Exercise goal:
Give again, word for word, every line below from the one that has "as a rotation" through the one that has "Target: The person", both included, and no others.

Records from a data source
• • • • • • •

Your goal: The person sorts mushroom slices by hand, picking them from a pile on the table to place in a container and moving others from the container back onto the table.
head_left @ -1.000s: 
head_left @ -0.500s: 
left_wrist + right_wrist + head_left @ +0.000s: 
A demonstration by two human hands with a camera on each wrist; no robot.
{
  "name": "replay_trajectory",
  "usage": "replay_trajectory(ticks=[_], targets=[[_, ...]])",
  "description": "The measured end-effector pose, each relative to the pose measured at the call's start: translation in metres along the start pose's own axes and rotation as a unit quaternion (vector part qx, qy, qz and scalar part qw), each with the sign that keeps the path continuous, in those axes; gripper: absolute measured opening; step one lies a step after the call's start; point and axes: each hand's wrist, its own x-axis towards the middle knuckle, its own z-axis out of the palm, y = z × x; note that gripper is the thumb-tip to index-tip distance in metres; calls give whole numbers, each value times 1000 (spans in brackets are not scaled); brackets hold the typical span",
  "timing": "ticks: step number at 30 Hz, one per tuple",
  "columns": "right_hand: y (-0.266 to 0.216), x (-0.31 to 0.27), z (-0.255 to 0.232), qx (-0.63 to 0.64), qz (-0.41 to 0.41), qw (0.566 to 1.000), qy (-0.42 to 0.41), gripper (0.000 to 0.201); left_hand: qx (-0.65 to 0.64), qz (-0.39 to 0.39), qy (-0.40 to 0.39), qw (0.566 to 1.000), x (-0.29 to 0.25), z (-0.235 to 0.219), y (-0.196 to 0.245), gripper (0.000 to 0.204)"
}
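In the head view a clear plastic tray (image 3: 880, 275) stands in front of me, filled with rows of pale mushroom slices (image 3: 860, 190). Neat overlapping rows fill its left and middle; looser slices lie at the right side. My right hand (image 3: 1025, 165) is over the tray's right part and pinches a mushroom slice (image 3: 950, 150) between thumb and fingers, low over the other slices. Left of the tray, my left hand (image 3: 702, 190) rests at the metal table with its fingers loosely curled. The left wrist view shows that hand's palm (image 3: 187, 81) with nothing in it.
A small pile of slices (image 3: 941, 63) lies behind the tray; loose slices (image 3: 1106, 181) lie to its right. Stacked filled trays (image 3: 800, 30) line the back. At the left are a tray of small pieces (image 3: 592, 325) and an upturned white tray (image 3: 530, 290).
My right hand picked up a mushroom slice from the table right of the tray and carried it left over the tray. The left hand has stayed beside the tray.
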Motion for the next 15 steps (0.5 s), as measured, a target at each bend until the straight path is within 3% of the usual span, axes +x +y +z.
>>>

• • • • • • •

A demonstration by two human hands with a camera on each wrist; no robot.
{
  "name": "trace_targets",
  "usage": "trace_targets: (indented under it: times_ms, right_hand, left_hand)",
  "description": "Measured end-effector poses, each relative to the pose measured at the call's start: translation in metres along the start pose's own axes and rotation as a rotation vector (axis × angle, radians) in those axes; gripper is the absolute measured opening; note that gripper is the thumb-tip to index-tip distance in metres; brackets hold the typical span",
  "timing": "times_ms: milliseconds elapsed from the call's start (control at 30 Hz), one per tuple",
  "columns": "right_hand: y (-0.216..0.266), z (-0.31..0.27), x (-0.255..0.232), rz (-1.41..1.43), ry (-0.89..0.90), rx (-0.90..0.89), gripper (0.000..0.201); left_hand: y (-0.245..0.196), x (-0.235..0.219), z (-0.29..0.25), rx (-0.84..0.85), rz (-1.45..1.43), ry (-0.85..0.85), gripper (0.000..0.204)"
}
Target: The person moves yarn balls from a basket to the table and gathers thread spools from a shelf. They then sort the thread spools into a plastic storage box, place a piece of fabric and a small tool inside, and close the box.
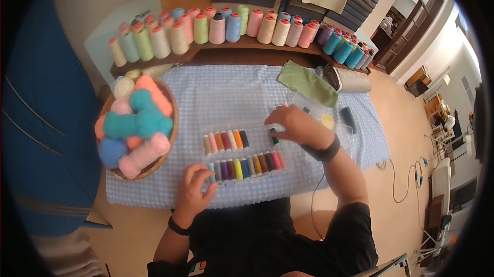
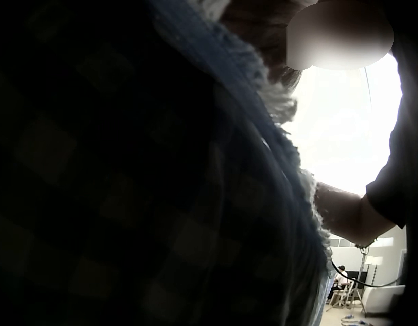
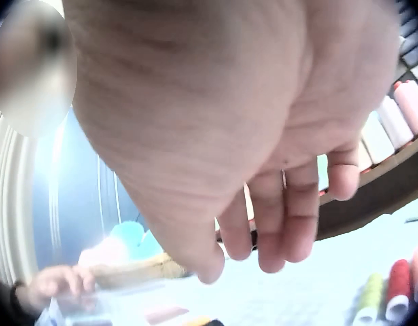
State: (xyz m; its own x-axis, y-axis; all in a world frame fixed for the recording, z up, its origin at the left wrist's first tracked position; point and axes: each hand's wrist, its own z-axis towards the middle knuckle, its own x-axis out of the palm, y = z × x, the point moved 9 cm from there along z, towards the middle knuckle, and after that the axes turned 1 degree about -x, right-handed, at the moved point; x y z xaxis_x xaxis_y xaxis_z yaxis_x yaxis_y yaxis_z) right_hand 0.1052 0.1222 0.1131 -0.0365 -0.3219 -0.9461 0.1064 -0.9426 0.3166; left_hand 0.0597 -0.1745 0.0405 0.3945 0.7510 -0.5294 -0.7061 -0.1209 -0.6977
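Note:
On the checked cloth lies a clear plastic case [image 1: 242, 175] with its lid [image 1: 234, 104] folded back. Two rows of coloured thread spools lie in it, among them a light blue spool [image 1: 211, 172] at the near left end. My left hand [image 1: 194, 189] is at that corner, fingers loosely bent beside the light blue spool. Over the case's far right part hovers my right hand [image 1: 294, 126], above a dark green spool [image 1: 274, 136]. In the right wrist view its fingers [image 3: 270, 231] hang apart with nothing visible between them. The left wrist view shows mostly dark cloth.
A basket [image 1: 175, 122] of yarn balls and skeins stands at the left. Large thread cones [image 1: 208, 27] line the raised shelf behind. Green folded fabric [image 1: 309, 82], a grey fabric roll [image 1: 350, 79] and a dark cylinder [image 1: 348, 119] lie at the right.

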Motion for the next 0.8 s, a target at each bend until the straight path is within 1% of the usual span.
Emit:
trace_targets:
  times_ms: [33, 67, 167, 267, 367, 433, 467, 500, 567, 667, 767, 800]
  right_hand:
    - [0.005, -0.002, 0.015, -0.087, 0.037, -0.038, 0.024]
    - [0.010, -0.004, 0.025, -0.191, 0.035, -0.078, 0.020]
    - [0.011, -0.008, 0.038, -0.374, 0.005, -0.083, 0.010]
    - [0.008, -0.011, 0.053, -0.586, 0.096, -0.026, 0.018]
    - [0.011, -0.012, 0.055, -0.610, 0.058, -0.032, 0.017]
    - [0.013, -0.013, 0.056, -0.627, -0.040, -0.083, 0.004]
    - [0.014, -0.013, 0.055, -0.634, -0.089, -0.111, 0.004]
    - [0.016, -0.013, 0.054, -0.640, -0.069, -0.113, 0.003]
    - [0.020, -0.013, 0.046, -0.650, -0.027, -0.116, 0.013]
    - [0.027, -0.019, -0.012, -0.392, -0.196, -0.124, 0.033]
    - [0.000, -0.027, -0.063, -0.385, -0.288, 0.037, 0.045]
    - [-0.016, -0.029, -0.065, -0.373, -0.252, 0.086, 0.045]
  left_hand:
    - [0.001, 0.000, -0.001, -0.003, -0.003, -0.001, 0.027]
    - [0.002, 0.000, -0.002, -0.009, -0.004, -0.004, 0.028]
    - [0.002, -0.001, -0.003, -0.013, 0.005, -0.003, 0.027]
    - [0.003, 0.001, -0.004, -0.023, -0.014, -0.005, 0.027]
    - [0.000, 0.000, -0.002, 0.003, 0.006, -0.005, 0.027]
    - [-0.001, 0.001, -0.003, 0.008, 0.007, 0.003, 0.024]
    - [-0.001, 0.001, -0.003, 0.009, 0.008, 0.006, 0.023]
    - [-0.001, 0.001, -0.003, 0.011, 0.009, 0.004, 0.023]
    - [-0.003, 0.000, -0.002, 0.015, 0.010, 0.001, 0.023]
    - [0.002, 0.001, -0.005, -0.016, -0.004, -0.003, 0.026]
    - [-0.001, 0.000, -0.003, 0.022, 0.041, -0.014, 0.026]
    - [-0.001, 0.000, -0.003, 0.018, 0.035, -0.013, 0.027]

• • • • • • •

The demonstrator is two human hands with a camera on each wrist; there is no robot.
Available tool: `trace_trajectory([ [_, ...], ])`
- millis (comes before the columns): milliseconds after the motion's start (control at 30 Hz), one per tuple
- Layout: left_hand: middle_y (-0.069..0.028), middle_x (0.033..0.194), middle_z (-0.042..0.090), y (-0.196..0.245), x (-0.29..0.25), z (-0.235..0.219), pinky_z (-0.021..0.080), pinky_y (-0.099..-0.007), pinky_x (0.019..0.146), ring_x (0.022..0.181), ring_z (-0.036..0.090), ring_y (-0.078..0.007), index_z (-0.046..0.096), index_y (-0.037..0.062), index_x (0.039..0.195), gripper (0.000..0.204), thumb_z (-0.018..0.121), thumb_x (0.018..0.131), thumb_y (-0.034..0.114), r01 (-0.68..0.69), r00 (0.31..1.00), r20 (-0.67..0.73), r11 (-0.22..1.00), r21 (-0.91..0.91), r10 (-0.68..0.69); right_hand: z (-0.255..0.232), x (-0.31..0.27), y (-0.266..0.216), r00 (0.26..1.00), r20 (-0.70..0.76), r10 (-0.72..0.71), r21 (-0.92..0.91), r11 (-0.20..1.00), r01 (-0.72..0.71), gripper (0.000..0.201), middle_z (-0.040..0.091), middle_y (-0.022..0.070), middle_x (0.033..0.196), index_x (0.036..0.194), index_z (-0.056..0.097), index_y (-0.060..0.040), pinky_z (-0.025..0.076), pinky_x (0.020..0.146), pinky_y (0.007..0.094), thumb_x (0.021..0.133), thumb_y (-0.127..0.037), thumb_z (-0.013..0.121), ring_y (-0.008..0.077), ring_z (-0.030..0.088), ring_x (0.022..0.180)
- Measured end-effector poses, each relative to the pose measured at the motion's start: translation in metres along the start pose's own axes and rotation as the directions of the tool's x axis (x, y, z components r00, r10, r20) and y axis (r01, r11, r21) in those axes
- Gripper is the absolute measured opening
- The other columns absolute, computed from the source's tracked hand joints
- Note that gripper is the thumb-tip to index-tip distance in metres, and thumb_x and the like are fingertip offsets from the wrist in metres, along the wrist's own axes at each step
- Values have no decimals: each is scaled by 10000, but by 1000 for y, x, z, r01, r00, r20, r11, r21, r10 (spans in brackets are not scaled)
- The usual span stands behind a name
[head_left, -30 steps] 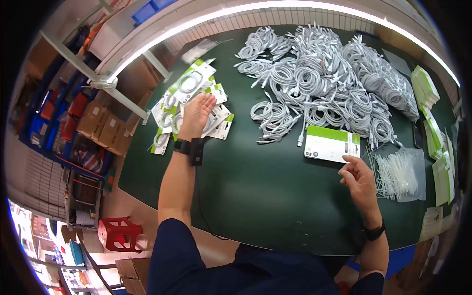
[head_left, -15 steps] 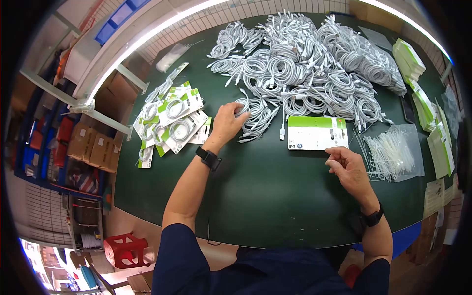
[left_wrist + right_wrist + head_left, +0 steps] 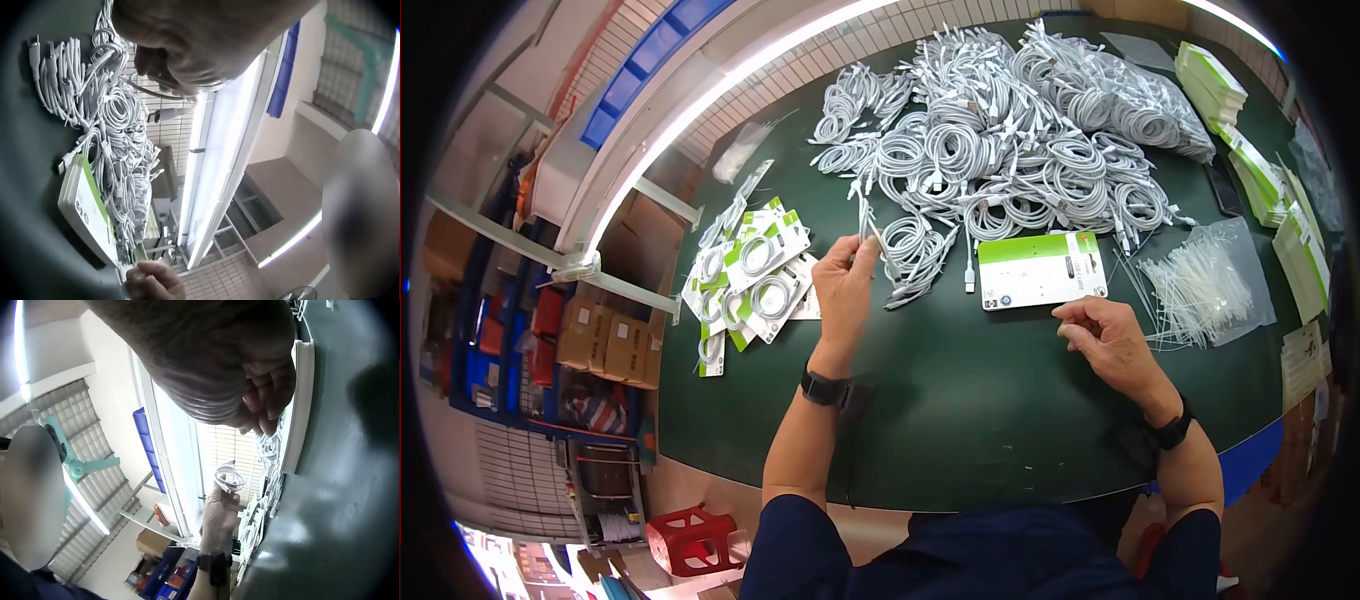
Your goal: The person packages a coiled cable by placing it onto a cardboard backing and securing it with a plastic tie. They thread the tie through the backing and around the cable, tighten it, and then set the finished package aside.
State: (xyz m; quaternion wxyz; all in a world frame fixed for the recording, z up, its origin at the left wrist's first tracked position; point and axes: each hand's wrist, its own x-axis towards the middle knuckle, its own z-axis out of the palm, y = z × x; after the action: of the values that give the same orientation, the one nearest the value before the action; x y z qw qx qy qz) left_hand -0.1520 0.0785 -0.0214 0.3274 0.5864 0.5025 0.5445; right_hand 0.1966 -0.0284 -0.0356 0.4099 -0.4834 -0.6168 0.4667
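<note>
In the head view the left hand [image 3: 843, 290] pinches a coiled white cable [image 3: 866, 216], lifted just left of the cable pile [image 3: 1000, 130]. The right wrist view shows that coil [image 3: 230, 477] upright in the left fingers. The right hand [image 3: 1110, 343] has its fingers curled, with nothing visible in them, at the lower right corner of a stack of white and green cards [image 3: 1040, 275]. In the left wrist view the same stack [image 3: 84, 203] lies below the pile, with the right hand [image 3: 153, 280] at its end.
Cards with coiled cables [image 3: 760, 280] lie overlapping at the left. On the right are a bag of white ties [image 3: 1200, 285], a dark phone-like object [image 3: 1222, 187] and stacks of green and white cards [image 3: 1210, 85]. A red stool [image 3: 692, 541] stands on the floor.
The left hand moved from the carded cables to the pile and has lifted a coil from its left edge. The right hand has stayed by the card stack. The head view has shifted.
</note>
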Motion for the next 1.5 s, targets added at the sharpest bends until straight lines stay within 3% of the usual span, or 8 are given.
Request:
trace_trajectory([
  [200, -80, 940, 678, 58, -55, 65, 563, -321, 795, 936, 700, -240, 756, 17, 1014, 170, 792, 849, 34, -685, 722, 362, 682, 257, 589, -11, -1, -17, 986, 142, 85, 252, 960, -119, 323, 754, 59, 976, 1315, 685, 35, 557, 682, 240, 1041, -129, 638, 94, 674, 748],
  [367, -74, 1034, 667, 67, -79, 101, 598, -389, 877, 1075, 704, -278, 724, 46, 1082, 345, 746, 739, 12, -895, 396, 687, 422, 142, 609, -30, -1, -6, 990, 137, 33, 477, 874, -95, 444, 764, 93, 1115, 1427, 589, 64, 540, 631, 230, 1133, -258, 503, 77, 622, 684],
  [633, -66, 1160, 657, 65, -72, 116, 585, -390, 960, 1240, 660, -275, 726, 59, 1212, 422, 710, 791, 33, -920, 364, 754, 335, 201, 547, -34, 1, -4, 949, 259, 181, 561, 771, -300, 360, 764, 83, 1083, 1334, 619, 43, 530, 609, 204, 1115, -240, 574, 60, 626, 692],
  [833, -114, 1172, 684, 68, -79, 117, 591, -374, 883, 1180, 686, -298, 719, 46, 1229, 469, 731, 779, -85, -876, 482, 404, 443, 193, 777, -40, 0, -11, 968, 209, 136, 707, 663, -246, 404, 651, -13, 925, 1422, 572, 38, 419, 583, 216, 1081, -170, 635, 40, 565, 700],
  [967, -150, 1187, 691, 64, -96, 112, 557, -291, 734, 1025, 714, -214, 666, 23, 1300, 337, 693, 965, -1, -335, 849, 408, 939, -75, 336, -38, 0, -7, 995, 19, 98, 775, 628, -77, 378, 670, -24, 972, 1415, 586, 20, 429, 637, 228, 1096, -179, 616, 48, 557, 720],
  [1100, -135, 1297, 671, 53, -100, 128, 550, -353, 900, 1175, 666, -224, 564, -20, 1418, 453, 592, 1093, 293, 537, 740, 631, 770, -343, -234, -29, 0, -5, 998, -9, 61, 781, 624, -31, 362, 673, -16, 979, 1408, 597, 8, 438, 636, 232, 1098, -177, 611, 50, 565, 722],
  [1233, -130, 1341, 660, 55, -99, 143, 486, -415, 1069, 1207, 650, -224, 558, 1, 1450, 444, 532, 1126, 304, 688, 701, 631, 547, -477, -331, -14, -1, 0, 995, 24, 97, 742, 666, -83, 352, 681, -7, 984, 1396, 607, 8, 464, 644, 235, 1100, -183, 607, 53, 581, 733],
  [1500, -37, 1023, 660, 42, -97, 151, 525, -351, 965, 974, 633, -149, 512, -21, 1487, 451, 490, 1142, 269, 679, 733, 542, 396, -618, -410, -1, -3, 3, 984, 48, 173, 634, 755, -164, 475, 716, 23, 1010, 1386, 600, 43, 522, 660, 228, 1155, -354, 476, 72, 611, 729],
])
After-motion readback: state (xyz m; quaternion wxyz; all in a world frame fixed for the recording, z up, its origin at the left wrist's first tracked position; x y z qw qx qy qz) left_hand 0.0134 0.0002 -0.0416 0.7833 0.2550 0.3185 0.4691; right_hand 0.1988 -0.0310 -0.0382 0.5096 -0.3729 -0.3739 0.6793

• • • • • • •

Solution to the problem:
  "description": "Measured end-effector poses, each relative to the pose measured at the call's start: translation in metres along the start pose's own axes and rotation as a rotation vector (axis × angle, radians) in those axes; gripper is the absolute measured opening; note that gripper is the thumb-tip to index-tip distance in metres; brackets hold the typical span",
  "timing": "times_ms: milliseconds elapsed from the call's start (control at 30 Hz), one per tuple",
  "columns": "right_hand: y (-0.216..0.266), z (-0.31..0.27), x (-0.255..0.232), rz (-1.41..1.43), ry (-0.89..0.90), rx (-0.90..0.89), gripper (0.000..0.201); left_hand: y (-0.245..0.196), x (-0.235..0.219), z (-0.29..0.25), rx (-0.84..0.85), rz (-1.45..1.43), ry (-0.85..0.85), gripper (0.000..0.204)"
}
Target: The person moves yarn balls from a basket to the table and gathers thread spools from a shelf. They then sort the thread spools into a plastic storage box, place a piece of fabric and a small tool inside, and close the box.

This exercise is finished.